Transcribe the data that follows, exactly and in full.
━━━━━ THE DATA
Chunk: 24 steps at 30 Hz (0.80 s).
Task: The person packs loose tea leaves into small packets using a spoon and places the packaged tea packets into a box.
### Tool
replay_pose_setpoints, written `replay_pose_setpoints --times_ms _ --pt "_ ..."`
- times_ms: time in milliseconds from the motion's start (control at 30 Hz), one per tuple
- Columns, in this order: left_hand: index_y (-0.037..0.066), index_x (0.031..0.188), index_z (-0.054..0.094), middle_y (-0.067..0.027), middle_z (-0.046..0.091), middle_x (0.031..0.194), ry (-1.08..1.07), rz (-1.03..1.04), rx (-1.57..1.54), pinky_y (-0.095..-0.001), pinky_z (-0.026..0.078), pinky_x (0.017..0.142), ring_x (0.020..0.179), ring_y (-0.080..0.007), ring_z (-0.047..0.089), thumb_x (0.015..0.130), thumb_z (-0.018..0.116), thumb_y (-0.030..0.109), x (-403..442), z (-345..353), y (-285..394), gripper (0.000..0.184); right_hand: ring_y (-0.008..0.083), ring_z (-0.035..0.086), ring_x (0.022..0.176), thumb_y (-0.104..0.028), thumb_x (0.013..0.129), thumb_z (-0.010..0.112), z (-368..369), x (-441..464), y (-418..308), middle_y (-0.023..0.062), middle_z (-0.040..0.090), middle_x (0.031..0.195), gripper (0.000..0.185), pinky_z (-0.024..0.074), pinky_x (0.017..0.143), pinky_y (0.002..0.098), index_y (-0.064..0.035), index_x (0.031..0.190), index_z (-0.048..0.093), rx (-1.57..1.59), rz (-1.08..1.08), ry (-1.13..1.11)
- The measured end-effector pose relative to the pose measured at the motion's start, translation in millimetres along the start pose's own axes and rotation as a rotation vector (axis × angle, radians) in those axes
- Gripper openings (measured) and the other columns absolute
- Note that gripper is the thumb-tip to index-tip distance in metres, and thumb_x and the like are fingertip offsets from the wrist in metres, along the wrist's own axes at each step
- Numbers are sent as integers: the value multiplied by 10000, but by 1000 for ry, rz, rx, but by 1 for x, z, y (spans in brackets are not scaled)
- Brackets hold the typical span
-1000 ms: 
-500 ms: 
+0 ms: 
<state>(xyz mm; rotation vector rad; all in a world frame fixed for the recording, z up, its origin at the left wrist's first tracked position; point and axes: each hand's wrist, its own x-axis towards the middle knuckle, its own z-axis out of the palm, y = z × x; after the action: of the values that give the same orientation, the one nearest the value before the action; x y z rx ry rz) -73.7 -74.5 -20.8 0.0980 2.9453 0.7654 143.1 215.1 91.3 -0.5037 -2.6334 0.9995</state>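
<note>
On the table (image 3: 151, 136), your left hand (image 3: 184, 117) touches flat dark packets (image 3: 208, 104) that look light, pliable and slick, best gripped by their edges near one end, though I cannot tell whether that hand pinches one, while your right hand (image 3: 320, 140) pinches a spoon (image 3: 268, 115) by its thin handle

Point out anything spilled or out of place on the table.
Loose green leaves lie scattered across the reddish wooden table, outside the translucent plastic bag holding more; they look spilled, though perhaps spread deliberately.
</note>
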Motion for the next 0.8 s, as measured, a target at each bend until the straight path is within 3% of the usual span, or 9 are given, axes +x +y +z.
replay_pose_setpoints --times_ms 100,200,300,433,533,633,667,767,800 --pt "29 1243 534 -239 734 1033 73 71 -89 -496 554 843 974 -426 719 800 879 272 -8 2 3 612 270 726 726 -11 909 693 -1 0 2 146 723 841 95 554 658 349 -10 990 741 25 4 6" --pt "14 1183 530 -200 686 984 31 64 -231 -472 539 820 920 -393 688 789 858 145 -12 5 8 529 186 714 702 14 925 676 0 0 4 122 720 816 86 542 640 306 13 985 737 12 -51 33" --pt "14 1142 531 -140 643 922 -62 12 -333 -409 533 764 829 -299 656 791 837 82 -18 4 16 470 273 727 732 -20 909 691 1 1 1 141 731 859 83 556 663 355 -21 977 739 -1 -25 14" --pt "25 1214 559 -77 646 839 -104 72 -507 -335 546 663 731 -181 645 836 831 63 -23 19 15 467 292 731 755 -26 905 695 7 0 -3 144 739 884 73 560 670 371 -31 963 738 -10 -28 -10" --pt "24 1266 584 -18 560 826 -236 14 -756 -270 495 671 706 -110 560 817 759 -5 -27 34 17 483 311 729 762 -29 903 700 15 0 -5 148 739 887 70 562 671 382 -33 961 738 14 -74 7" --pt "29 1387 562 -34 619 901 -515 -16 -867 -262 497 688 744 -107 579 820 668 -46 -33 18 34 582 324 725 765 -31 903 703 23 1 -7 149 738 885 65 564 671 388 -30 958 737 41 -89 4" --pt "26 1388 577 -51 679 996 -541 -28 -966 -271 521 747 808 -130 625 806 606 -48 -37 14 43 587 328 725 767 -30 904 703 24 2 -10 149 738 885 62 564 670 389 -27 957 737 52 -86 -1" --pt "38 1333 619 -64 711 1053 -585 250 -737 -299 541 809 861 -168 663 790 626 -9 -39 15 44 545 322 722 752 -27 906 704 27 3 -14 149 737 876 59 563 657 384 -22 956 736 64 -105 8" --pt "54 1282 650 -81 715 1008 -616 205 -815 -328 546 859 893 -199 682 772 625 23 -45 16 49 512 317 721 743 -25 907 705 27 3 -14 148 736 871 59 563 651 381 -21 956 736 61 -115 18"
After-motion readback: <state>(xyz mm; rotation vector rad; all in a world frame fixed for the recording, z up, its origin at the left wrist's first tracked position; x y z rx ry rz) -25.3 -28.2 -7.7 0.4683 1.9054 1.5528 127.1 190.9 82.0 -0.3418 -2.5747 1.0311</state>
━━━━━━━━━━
ANSWER TO THIS PROBLEM
Chunk: 24 steps at 30 Hz (0.80 s).
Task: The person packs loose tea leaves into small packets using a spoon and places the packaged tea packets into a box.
### Tool
replay_pose_setpoints, written `replay_pose_setpoints --times_ms _ --pt "_ ..."`
- times_ms: time in milliseconds from the motion's start (control at 30 Hz), one per tuple
- Columns, in this order: left_hand: index_y (-0.037..0.066), index_x (0.031..0.188), index_z (-0.054..0.094), middle_y (-0.067..0.027), middle_z (-0.046..0.091), middle_x (0.031..0.194), ry (-1.08..1.07), rz (-1.03..1.04), rx (-1.57..1.54), pinky_y (-0.095..-0.001), pinky_z (-0.026..0.078), pinky_x (0.017..0.142), ring_x (0.020..0.179), ring_y (-0.080..0.007), ring_z (-0.047..0.089), thumb_x (0.015..0.130), thumb_z (-0.018..0.116), thumb_y (-0.030..0.109), x (-403..442), z (-345..353), y (-285..394), gripper (0.000..0.184); right_hand: ring_y (-0.008..0.083), ring_z (-0.035..0.086), ring_x (0.022..0.176), thumb_y (-0.104..0.028), thumb_x (0.013..0.129), thumb_z (-0.010..0.112), z (-368..369), x (-441..464), y (-418..308), middle_y (-0.023..0.062), middle_z (-0.040..0.090), middle_x (0.031..0.195), gripper (0.000..0.185), pinky_z (-0.024..0.074), pinky_x (0.017..0.143), pinky_y (0.002..0.098), index_y (-0.064..0.035), index_x (0.031..0.190), index_z (-0.048..0.093), rx (-1.57..1.59), rz (-1.08..1.08), ry (-1.13..1.11)
- The measured end-effector pose relative to the pose measured at the motion's start, translation in millimetres along the start pose's own axes and rotation as a rotation vector (axis × angle, radians) in those axes
- Gripper openings (measured) and the other columns absolute
- Note that gripper is the thumb-tip to index-tip distance in metres, and thumb_x and the like are fingertip offsets from the wrist in metres, along the wrist's own axes at each step
- Numbers are sent as integers: the value multiplied by 10000, but by 1000 for ry, rz, rx, but by 1 for x, z, y (spans in brackets are not scaled)
- Brackets hold the typical span
-1000 ms: 
-500 ms: 
+0 ms: 
<state>(xyz mm; rotation vector rad; all in a world frame fixed for the recording, z up, its origin at the left wrist's first tracked position; point and axes: each hand's wrist, its own x-axis towards the middle knuckle, its own z-axis out of the palm, y = z × x; after the action: of the values that give the same orientation, the one nearest the value before the action; x y z rx ry rz) -73.7 -74.5 -20.8 0.0980 2.9453 0.7654 143.1 215.1 91.3 -0.5037 -2.6334 0.9995</state>
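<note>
On the table (image 3: 151, 136), your left hand (image 3: 184, 117) touches flat dark packets (image 3: 208, 104) that look light, pliable and slick, best gripped by their edges near one end, though I cannot tell whether that hand pinches one, while your right hand (image 3: 320, 140) pinches a spoon (image 3: 268, 115) by its thin handle

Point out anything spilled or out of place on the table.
Loose green leaves lie scattered across the reddish wooden table, outside the translucent plastic bag holding more; they look spilled, though perhaps spread deliberately.
</note>
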Motion for the next 0.8 s, as measured, a target at each bend until the straight path is within 3% of the usual span, or 9 are given, axes +x +y +z.
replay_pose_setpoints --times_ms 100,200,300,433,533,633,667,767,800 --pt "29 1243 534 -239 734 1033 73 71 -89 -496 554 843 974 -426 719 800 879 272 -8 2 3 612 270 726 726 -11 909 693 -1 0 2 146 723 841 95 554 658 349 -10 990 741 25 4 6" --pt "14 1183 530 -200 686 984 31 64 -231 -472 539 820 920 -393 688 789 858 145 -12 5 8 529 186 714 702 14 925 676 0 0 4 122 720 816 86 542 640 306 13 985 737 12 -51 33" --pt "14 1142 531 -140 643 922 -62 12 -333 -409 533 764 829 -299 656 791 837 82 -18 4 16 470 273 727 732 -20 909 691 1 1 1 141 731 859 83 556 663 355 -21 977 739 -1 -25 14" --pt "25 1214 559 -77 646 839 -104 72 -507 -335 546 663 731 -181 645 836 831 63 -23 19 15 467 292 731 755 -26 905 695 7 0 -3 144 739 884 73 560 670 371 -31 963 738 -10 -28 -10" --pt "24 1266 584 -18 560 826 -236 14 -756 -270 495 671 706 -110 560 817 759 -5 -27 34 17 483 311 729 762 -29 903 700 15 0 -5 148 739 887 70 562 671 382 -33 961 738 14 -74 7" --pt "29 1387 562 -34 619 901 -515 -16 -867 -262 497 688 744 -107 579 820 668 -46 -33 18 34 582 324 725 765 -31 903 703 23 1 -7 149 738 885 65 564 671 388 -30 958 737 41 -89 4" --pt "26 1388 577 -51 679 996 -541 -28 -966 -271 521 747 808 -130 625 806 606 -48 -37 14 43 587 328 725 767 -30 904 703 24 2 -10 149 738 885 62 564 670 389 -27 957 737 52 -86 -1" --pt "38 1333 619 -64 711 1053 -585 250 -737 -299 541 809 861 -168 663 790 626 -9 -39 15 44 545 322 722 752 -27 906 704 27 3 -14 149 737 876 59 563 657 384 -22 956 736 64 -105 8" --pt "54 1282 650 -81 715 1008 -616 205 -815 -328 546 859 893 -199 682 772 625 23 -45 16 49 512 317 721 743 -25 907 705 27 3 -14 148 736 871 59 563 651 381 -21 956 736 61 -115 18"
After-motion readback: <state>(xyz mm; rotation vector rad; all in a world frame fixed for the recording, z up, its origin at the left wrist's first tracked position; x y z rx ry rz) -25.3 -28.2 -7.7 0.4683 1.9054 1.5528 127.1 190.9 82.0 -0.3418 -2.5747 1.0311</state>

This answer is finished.